A.O.O. would like to thank Ryan Visser, Ramin Dokht, and Jesse Hutchinson for helpful discussions and Desbarats Alexandre (Natural Resources Canada) for mentorship. We appreciate the effort of the Editor, Michael Bostock, and constructive comments received from two anonymous reviewers that helped improve the quality of the submitted manuscript. This project is supported by NRCan LMS Innovation Fund (P-002887.004) and the Environmental Geoscience Program. NRCan contribution 20200685.

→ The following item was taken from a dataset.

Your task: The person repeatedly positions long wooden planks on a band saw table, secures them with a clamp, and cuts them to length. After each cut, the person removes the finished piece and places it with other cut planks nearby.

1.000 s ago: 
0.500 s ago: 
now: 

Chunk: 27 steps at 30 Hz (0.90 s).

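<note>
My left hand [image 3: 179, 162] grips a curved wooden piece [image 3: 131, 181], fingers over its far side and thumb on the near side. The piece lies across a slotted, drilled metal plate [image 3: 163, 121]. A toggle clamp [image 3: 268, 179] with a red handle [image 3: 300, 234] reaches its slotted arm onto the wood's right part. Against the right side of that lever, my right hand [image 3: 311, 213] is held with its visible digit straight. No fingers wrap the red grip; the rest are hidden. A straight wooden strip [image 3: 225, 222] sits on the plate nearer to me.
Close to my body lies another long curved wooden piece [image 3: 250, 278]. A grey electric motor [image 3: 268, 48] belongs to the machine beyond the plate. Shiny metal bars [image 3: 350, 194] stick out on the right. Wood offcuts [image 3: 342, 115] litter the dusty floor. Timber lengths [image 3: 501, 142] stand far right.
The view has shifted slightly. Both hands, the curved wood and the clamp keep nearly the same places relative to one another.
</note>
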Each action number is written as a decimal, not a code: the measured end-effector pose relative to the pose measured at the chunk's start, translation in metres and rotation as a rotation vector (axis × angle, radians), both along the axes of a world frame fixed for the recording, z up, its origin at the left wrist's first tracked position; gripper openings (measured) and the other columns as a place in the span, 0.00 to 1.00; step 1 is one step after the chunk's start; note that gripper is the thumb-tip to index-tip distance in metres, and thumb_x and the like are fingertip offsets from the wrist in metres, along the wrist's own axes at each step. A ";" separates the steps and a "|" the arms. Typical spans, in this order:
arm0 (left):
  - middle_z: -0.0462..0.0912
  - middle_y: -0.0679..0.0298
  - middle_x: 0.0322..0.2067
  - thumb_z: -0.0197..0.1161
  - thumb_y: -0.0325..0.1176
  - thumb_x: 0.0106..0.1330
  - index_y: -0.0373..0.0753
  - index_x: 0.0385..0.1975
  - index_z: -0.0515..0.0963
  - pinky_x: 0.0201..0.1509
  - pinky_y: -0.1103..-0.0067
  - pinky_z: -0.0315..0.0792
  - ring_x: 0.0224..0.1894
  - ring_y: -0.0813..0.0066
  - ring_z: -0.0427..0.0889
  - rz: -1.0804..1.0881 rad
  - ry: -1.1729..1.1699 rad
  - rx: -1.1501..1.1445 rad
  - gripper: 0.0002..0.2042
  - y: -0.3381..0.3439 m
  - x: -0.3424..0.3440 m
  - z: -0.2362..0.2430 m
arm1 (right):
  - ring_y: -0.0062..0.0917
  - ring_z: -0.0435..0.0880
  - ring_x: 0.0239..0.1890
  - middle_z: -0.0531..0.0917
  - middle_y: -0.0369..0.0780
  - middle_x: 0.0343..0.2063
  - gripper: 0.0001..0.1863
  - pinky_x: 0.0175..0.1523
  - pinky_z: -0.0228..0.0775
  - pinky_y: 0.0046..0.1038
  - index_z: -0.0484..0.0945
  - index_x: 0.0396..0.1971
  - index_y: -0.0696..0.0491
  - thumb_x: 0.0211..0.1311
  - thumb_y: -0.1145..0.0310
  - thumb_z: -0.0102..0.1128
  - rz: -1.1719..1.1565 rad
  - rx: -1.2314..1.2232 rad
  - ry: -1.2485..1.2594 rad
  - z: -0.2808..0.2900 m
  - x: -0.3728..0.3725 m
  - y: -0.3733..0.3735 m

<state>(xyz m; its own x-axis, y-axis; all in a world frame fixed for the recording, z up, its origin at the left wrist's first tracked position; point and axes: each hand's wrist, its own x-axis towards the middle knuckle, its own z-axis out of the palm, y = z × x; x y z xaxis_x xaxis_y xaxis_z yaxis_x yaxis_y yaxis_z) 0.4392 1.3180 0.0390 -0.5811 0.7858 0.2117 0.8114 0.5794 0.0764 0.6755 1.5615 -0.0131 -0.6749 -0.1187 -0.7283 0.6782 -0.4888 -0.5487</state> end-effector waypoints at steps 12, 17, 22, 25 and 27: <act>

    Data Availability Statement

    Predictions of the current GIA uplift from the ICE-6G_D (VM5a) model were downloaded from http://www.atmosp.physics.utoronto.ca/∼peltier/data.php. The GNSS station information and computed horizontal velocities are downloaded from the Nevada Geodetic Laboratory http://geodesy.unr.edu/NGLStationPages/GlobalStationList and the Jet Propulsion Laboratory, California Institute of Technology https://sideshow.jpl.nasa.gov/post/tables/table2.html. A large portion of the compiled earthquake catalog is retrieved from the website of the Canadian Induced Seismicity Collaboration https://www.inducedseismicity.ca/catalogues/. Seismic data were retrieved from the IRIS Data Management Center (IRIS-DMC; https://service.iris.edu/fdsnws/dataselect/1/) using ObsPy (Beyreuther et al., 2010). All these data sources were last accessed in March 2020. The newly compiled earthquake catalog and GNSS station horizontal velocities are presented in Supplementary Tables S1 and S2. The strain tensor parameters were estimated using StrainTool (Dimitrios et al., 2019). All figures were produced using the Generic Mapping Tools (Wessel et al., 2013).